» WHAT YOU SHOULD DO: Two lines mark the range in the entries below: the one holding "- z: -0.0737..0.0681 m" and the one holding "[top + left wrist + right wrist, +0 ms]". Set down those two and all lines between them, exactly.

┄┄┄┄┄┄

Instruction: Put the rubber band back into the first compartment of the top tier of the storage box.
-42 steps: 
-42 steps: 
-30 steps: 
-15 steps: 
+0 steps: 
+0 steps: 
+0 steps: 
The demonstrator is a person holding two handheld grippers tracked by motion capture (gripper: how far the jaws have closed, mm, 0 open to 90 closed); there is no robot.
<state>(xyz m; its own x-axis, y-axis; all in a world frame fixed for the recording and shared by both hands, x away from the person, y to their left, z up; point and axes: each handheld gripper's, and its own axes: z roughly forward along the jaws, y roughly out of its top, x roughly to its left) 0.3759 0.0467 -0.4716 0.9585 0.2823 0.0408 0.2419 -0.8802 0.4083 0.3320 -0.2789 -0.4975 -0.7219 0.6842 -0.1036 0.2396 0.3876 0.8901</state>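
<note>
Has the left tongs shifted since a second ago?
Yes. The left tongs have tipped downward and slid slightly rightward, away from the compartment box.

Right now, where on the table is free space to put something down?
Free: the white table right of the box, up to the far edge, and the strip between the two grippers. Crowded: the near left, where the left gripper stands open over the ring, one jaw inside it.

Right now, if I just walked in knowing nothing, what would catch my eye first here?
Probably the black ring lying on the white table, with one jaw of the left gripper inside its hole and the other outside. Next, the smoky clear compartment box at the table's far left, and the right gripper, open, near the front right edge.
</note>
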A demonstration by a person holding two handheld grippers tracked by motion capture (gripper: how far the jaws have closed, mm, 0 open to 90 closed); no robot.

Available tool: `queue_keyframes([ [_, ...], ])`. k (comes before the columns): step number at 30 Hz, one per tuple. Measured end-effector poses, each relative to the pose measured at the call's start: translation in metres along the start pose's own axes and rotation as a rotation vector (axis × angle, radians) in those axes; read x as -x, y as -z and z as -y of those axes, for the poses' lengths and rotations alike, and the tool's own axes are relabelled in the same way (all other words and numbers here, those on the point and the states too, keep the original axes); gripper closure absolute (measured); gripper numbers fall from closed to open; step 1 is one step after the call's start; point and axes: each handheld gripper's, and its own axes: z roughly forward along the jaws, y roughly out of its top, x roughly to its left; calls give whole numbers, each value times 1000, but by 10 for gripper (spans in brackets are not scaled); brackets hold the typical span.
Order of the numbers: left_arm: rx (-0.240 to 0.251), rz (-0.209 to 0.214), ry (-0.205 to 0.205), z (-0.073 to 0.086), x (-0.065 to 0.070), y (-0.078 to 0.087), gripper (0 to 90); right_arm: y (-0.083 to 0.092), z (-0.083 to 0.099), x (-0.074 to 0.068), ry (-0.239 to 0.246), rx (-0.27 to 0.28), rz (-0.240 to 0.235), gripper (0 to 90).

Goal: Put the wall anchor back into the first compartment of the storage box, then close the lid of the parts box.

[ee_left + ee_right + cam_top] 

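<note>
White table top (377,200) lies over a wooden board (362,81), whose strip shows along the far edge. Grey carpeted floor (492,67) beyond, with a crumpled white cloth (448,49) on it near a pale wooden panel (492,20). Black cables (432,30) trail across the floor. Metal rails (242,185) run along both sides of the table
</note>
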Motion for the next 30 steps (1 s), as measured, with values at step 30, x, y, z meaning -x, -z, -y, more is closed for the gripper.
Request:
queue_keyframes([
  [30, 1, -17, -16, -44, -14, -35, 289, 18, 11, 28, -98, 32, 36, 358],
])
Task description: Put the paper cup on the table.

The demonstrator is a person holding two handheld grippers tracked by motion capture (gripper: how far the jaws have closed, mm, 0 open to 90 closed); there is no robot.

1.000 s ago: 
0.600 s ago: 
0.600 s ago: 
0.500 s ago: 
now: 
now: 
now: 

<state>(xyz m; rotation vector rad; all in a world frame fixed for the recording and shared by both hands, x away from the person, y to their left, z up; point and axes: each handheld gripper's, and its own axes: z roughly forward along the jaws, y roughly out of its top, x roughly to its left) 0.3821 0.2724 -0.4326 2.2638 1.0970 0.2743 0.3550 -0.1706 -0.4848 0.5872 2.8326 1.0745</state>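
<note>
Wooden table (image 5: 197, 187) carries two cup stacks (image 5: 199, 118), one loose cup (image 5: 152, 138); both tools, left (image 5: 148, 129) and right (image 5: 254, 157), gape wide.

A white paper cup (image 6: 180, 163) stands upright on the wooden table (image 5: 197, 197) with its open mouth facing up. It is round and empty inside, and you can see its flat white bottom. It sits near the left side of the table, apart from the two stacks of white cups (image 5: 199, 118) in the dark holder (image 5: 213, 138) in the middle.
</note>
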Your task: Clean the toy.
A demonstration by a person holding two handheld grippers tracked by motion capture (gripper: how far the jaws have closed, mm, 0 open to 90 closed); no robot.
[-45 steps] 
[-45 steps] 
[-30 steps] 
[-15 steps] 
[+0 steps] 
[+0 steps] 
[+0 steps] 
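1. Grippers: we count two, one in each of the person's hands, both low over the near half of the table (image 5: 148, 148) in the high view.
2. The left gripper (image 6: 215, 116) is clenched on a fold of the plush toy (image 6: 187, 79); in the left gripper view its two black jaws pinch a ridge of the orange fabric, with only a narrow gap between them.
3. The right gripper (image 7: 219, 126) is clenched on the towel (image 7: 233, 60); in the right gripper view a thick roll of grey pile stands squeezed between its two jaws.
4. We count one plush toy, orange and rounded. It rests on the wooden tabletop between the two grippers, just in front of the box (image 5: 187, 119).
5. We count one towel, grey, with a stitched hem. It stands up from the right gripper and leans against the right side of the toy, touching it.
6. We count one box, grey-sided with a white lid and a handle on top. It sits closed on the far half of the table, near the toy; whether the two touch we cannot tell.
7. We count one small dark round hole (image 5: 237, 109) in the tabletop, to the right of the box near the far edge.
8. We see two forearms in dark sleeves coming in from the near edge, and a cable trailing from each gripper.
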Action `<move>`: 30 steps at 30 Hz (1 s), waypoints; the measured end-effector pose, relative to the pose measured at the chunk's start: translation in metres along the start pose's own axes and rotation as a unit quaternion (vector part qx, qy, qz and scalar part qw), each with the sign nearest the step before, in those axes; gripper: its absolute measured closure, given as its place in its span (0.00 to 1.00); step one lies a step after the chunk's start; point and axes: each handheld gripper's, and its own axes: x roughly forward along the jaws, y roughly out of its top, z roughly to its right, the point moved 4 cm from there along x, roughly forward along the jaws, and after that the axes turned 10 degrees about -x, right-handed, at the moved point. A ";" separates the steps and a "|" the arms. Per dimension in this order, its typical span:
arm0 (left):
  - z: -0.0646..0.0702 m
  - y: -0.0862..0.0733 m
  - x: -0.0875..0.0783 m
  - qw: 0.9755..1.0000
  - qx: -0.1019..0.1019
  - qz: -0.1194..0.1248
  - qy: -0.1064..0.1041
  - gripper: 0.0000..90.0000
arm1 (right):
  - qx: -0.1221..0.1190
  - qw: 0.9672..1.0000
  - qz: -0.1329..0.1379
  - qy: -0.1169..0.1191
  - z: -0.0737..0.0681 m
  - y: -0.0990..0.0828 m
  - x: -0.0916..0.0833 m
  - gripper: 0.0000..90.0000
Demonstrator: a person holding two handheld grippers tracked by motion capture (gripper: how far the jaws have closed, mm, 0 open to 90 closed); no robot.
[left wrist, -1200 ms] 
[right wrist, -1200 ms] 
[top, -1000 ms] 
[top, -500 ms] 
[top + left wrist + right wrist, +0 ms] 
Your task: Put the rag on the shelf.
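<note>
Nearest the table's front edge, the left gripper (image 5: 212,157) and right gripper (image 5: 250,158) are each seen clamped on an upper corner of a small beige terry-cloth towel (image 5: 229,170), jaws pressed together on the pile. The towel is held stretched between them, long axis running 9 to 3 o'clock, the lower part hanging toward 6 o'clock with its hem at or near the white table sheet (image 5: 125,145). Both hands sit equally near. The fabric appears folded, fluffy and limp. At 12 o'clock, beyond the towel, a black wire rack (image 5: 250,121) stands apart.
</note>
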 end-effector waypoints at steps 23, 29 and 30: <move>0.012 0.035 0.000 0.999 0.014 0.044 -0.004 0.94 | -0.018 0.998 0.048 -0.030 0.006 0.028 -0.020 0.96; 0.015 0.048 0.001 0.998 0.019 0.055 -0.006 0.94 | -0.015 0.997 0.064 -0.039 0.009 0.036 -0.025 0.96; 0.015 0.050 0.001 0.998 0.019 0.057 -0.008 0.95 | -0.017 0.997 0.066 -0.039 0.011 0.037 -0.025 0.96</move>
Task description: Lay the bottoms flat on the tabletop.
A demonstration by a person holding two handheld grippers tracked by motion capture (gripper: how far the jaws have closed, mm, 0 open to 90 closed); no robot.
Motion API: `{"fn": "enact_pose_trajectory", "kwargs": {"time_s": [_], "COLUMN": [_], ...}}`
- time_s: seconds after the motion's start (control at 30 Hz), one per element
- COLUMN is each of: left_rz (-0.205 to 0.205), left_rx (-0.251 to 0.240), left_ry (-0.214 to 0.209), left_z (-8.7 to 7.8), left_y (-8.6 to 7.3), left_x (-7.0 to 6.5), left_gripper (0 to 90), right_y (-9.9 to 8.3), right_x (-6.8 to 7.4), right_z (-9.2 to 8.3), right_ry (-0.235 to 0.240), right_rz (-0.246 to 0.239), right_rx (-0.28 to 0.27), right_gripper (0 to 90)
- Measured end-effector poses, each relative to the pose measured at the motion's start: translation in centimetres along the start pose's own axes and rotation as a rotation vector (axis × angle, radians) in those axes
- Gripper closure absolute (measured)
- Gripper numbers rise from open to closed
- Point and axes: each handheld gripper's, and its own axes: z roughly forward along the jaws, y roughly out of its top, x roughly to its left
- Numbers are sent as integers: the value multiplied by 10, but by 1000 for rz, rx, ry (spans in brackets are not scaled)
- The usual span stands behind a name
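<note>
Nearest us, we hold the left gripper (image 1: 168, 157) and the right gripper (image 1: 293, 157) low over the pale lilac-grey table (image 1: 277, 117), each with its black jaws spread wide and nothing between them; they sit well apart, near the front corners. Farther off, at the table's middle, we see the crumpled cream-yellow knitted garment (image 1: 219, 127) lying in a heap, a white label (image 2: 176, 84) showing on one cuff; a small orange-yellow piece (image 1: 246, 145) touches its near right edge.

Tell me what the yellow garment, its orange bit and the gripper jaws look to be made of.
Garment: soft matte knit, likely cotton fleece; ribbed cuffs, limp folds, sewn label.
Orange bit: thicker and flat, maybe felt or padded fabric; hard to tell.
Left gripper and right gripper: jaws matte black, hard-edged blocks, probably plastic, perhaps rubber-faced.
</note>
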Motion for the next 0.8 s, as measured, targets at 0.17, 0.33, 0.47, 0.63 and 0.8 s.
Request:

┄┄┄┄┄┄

» ANSWER:
  - z: -0.0737..0.0681 m
  - y: -0.0990..0.0828 m
  - x: -0.0916..0.0833 m
  - gripper: 0.0000..90.0000
Demonstrator: a person holding two handheld grippers tracked by motion capture (gripper: how far the jaws have closed, mm, 0 open to 90 closed); no robot.
[left wrist, -1200 ms] 
[right wrist, -1200 ms] 
[top, -1000 ms] 
[top, -500 ms] 
[top + left wrist + right wrist, +0 ms] 

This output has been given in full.